Transcribe exactly the portion of the listing below that runs from the line containing "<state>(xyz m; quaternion" through its last line.

═════ Source material ═════

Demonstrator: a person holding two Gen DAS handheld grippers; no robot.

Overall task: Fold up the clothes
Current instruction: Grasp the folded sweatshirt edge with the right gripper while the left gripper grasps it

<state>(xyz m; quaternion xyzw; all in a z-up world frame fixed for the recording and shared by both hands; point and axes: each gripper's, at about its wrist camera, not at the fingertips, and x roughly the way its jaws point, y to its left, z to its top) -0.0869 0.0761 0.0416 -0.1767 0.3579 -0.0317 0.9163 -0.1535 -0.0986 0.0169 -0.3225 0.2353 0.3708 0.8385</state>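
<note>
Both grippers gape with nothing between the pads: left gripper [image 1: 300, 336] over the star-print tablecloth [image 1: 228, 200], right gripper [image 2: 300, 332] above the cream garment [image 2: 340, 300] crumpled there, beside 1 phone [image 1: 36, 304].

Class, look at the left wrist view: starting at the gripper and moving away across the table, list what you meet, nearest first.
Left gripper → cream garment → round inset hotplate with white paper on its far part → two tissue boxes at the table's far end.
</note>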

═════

Response to this task —
<state>(xyz m; quaternion xyzw; all in a z-up world frame fixed for the recording and shared by both hands; point and axes: each gripper's, at about its wrist camera, not at the fingertips, and x roughly the way its jaws point, y to its left, z to its top) -0.0869 0.0761 0.0416 -0.1767 0.3579 -0.0317 0.9163 -0.1535 -0.0986 0.0169 -0.3225 0.2353 0.3708 0.8385</state>
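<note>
Both grippers gape with nothing between the pads: left gripper [image 1: 300, 336] over the star-print tablecloth [image 1: 228, 200], right gripper [image 2: 300, 332] above the cream garment [image 2: 340, 300] crumpled there, beside 1 phone [image 1: 36, 304].

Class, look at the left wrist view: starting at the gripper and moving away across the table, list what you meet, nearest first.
Left gripper → cream garment → round inset hotplate with white paper on its far part → two tissue boxes at the table's far end.
</note>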

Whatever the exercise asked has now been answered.